- [What to do] Take the material below and reproduce, word for word, only the lines from the line with "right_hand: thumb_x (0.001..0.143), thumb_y" through the line with "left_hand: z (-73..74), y".

- [Data provided]
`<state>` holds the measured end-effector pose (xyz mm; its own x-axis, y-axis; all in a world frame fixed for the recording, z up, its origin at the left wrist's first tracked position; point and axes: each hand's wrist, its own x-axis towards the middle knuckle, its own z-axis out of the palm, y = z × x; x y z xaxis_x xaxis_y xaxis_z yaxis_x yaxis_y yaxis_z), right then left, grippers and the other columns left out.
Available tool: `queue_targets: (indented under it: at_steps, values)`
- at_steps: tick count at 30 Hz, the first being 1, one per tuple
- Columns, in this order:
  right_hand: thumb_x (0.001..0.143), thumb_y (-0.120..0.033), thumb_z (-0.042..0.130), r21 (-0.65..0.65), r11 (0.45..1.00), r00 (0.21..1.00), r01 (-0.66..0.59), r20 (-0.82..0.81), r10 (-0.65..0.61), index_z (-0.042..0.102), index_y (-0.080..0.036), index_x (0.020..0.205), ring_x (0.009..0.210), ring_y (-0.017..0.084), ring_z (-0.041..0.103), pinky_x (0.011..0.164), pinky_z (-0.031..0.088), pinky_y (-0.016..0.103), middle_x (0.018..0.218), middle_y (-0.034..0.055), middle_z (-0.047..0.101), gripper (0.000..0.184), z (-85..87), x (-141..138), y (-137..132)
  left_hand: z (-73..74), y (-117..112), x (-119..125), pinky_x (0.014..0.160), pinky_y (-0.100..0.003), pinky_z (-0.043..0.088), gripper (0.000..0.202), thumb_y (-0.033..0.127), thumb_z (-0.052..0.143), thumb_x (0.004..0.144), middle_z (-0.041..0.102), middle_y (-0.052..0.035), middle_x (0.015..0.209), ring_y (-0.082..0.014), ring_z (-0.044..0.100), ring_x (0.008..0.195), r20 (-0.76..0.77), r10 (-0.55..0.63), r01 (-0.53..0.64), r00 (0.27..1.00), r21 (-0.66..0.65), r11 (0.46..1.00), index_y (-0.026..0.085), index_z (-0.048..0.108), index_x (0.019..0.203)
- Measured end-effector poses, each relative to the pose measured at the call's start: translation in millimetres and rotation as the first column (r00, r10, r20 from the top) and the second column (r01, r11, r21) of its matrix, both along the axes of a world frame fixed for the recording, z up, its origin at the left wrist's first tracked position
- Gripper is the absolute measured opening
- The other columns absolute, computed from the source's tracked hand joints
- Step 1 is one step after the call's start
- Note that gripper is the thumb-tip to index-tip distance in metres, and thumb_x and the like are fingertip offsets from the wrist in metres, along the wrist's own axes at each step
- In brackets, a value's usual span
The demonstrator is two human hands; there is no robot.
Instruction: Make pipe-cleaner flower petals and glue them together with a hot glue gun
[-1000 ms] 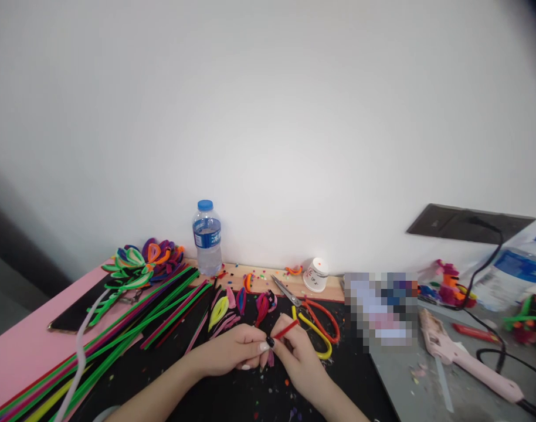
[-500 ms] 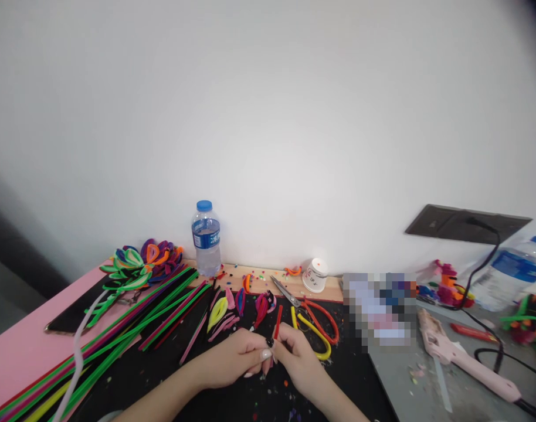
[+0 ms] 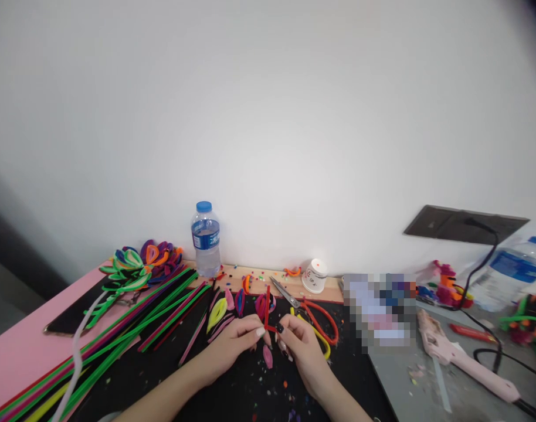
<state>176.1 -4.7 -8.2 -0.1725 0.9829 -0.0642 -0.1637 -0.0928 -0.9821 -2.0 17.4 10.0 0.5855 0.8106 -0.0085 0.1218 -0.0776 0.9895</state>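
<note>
A red pipe cleaner (image 3: 267,305), bent into an L, is between my hands: one leg stands upright, the short one points right. My left hand (image 3: 244,340) pinches it near the bend. The end of the short leg is in the thumb and fingers of my right hand (image 3: 301,346). Just below the fingertips shows a pink pipe-cleaner loop (image 3: 268,356); whether it touches a hand I cannot tell. Beyond my hands lie a magenta loop bundle (image 3: 261,306), a yellow loop (image 3: 216,315) and scissors (image 3: 286,292) with red-and-yellow handles.
Long pipe cleaners (image 3: 131,331) and finished looped flowers (image 3: 140,264) lie at left over a phone (image 3: 68,319). A water bottle (image 3: 206,246) and a paper cup (image 3: 315,275) stand by the wall. A pink glue gun (image 3: 470,366) with a black cord rests on the grey surface at right.
My hands have moved slightly apart. The red pipe cleaner, earlier upright by my right hand, now shows a bend between both hands. The pink loop below has come into view.
</note>
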Motion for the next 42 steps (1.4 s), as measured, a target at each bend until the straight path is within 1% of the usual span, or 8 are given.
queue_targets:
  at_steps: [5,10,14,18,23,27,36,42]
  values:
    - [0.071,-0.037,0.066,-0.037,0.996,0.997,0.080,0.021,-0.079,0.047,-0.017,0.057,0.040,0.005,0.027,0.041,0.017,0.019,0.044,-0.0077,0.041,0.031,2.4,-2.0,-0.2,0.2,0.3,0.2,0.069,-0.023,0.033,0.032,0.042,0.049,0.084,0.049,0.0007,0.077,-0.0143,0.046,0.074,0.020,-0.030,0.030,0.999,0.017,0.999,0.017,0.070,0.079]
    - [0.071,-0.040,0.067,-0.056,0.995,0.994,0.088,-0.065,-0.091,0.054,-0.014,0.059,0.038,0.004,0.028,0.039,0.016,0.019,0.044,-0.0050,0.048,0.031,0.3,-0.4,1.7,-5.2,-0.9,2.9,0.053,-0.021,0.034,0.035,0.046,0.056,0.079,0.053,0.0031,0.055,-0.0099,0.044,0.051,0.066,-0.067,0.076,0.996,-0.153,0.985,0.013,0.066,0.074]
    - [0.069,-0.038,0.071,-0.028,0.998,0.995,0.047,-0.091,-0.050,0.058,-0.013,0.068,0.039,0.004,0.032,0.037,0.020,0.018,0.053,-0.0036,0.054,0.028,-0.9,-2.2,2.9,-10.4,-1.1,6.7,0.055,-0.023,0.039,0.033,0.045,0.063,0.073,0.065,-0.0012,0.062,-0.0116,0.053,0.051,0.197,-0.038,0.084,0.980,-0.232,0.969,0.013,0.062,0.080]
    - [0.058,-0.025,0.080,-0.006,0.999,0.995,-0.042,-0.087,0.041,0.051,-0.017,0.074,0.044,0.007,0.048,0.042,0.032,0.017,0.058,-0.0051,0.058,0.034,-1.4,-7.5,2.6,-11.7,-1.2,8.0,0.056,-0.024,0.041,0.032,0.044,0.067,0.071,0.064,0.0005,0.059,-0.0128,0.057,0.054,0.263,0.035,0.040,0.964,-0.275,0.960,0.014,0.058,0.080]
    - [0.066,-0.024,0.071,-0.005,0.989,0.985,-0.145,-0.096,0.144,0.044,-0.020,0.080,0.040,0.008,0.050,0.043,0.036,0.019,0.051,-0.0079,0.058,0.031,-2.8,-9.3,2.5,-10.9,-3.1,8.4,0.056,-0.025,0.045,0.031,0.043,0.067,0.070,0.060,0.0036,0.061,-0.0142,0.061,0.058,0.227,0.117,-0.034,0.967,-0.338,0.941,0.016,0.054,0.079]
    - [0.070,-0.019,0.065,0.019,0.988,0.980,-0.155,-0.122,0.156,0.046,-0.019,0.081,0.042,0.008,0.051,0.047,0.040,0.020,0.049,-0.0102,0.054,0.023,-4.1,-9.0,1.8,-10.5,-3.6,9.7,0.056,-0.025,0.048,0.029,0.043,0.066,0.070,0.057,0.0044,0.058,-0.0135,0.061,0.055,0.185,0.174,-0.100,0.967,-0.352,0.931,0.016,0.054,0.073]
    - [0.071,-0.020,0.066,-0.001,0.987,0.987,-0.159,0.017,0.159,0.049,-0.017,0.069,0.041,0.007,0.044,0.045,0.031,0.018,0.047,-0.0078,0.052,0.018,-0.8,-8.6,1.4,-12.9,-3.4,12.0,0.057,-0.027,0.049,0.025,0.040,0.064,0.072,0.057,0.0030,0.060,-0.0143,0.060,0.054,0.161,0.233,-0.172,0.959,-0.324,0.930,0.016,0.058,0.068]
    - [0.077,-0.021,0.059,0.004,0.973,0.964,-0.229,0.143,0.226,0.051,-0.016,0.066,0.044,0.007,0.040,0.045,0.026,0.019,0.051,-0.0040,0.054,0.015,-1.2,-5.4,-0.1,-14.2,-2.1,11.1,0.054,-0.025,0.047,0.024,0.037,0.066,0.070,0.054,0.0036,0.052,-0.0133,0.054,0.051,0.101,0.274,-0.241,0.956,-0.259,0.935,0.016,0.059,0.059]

- [Output of the exercise]
  right_hand: thumb_x (0.001..0.143), thumb_y (-0.120..0.033), thumb_z (-0.042..0.130), r21 (-0.65..0.65), r11 (0.45..1.00), r00 (0.21..1.00), r01 (-0.66..0.59), r20 (-0.82..0.81), r10 (-0.65..0.61), index_z (-0.042..0.102), index_y (-0.080..0.036), index_x (0.020..0.205), ring_x (0.009..0.210), ring_y (-0.017..0.084), ring_z (-0.041..0.103), pinky_x (0.011..0.164), pinky_z (-0.031..0.088), pinky_y (-0.016..0.103), middle_x (0.018..0.218), middle_y (-0.034..0.055), middle_z (-0.047..0.101), gripper (0.000..0.184), z (-85..87), x (-141..138), y (-137..132)
  left_hand: z (-73..74), y (-117..112), x (-119..125), pinky_x (0.014..0.160), pinky_y (-0.100..0.003), pinky_z (-0.043..0.088), gripper (0.000..0.202), thumb_y (-0.033..0.127), thumb_z (-0.052..0.143), thumb_x (0.004..0.144), middle_z (-0.041..0.102), middle_y (-0.052..0.035), middle_x (0.015..0.209), ring_y (-0.082..0.014), ring_z (-0.044..0.100), ring_x (0.008..0.195), r20 (-0.76..0.77), r10 (-0.55..0.63), r01 (-0.53..0.64), r00 (0.27..1.00), r21 (-0.66..0.65), r11 (0.46..1.00), index_y (-0.026..0.085), index_z (-0.048..0.108), index_x (0.019..0.203)

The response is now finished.